Il dEVERSIVO di Eleonora Danco

Scritto, diretto interpretato e pure illuminato, lo spettacolo deflagra ipocrisie, alimenta eversioni e spalanca verità. Al Teatro India fino al 10 novembre
7 Novembre 2019
Eventi, Personaggi
Il dEVERSIVO di Eleonora Danco

Se il nostro miglior cinema è finito quando i cineasti hanno smesso di prendere il tram, e di annusare l’aria che tira, c’è di che stare allegri: Eleonora Danco, cui si deve uno dei più folgoranti esordi degli Anni Dieci, N-Capace (2014), il tram (il 3) lo prende, eccome, e l’aria, benché mefitica, la annusa. Ancora oggi.

Ne dà contezza in dEVERSIVO, lo spettacolo in scena fino al 10 novembre al Teatro India di Roma, dove tra Piazza Navona e Tor Bella Monaca, Porta Maggiore e Campo de’ Fiori si aggira senza requie, anzi, per dirla meglio, senza tetto né legge.

Scritto, diretto interpretato e pure illuminato da lei stessa, lo spettacolo piglia da Rauschenberg, si frastaglia e frattaglia – una e trina, performer, scrittrice e regista – e trova i frattali della precarietà, artistica ed esistenziale, qui e ora.

Cappotto blu, pantaloni cargo e sneakers bianche, questo fantasma dissacra e canzona, facendo più di una vittima. La prima a cadere, Dio sempre sia lodato, è la correttezza politica: parlando, per dire, di indiani con i pantaloni esausti che sanno di piscio, Danco apre de facto all’antirazzismo, che è il precipitato dell’osservazione della realtà stessa. Siamo tutti sulla stessa barca, abbiamo tutti le stesse falle, l’olezzo di mamma Roma tutto ammorba, isterizza, compromette.

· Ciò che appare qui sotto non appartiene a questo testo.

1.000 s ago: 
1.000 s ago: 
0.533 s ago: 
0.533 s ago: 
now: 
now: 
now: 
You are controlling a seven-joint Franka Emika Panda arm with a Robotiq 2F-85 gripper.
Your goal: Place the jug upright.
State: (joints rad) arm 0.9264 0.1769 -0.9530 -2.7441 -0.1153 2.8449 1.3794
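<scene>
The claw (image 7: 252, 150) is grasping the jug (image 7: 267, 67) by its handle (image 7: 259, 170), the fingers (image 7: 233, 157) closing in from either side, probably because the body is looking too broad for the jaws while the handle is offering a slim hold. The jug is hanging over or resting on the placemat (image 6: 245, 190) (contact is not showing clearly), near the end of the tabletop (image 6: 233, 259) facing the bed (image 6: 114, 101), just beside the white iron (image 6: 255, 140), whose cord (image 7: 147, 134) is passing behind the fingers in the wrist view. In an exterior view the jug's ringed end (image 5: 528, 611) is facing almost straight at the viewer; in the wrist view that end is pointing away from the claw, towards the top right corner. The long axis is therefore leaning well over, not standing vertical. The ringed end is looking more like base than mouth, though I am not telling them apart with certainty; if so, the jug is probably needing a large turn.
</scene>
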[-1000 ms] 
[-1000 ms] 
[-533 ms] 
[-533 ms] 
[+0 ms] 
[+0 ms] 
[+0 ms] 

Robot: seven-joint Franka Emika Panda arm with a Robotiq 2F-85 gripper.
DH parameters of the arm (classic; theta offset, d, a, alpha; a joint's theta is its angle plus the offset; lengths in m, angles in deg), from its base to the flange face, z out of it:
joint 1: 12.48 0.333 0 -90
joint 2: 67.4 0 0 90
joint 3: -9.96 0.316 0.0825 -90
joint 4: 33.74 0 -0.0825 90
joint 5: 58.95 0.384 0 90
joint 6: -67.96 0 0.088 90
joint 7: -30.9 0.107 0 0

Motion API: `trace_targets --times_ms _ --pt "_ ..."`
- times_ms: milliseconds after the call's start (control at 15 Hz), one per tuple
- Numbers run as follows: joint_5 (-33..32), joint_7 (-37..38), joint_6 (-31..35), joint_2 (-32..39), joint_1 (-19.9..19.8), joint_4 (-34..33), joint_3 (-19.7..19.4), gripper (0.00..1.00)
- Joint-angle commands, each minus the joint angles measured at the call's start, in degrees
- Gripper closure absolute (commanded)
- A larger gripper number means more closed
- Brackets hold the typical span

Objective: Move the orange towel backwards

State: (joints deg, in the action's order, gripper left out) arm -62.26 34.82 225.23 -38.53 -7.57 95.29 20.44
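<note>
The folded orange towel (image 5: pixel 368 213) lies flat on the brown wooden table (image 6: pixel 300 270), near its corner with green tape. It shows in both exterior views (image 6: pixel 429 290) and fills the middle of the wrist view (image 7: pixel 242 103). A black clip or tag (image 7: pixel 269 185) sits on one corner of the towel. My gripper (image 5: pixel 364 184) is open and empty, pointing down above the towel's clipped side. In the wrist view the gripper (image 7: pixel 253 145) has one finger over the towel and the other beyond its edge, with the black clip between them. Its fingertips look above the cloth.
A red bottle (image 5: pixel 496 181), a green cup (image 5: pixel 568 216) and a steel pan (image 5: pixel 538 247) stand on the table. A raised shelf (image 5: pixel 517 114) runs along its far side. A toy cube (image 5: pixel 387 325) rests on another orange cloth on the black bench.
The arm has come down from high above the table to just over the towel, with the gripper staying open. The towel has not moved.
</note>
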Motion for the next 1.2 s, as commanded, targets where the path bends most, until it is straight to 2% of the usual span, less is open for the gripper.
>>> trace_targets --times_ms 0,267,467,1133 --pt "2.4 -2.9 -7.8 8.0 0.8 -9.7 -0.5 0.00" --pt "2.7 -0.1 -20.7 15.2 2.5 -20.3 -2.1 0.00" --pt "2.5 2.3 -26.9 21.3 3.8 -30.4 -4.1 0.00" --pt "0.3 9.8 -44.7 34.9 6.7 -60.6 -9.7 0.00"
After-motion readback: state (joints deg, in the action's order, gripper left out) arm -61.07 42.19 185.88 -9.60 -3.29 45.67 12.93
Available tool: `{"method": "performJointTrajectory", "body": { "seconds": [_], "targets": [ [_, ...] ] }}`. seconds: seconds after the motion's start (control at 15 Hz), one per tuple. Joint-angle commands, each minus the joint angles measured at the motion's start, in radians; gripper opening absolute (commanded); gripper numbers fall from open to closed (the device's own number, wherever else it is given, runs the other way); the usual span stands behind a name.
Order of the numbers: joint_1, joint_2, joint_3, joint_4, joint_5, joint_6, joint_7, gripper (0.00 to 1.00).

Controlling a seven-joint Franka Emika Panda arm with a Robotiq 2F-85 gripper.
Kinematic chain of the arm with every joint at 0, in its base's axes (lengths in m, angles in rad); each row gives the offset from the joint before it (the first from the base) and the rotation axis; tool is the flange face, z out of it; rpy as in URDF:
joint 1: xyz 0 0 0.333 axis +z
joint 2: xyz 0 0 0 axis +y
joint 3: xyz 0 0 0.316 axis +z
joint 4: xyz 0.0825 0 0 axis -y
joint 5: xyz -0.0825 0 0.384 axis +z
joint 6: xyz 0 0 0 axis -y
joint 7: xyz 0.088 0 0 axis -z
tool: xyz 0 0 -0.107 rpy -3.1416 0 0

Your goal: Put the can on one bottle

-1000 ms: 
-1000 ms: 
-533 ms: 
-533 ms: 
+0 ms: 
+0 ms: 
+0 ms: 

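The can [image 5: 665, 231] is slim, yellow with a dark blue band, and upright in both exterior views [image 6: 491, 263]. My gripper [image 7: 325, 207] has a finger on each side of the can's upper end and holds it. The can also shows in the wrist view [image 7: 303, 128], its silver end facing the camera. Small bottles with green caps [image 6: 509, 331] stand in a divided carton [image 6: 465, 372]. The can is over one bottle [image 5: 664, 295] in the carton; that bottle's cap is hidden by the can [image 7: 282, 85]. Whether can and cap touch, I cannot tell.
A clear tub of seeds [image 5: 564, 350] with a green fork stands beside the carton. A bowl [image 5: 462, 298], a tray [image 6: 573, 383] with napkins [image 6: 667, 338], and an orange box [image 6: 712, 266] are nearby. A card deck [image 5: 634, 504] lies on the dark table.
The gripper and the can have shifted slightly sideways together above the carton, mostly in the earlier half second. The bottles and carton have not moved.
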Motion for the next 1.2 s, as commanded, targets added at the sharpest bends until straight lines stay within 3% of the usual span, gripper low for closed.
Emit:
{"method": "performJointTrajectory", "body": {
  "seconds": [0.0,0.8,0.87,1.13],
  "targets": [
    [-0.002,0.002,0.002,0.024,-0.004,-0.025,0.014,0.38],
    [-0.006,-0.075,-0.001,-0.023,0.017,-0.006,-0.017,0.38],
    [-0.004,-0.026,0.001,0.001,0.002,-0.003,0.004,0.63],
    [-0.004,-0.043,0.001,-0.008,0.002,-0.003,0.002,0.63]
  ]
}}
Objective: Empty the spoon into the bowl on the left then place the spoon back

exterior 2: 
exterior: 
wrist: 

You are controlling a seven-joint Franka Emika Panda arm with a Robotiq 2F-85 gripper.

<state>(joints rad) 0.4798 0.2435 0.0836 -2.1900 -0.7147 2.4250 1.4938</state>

Non c’è negazione né contenimento né edulcorazione dello stato dell’arte antropologico, sociale e politico, al contrario, contraddizioni e apparentamenti, similitudini e affiancamenti deflagrano tra panchina e binario, sogno e son desto.

L’indiano, quello del pantalone eterno, la rimprovera di non lavorare e camminare e basta, ed è un complimento: sono le suole, nel giornalismo come nel cinema e nell’arte tutta, la prova provata del mestiere, cui Danco sa abbinare l’estro errabondo, la curiosità ondivaga, l’icasticità errante.
Fotografa, ferma su palcoscenico immagini e immaginario, moccio, lezzo e paranoia, sintomo e sentore, vette e cadute: riuscirà a mettere in atto, questa trimurti sconclusionata ma dai molti inizi, anche solo un briciolo della sua potenz(i)a(lità)?

L’interrogativo vale lo spettacolo, anzi, è lo spettacolo, che ai tipini fini garantisce anche il friccico del Who’s Who? Per esempio, chi sarà quel produttore smargiasso che itera sine die il “che cazzo vuoi?” e ha un teatro con scale e tappeto rosso? Ecco, in Danco anche i diversivi sono eversivi.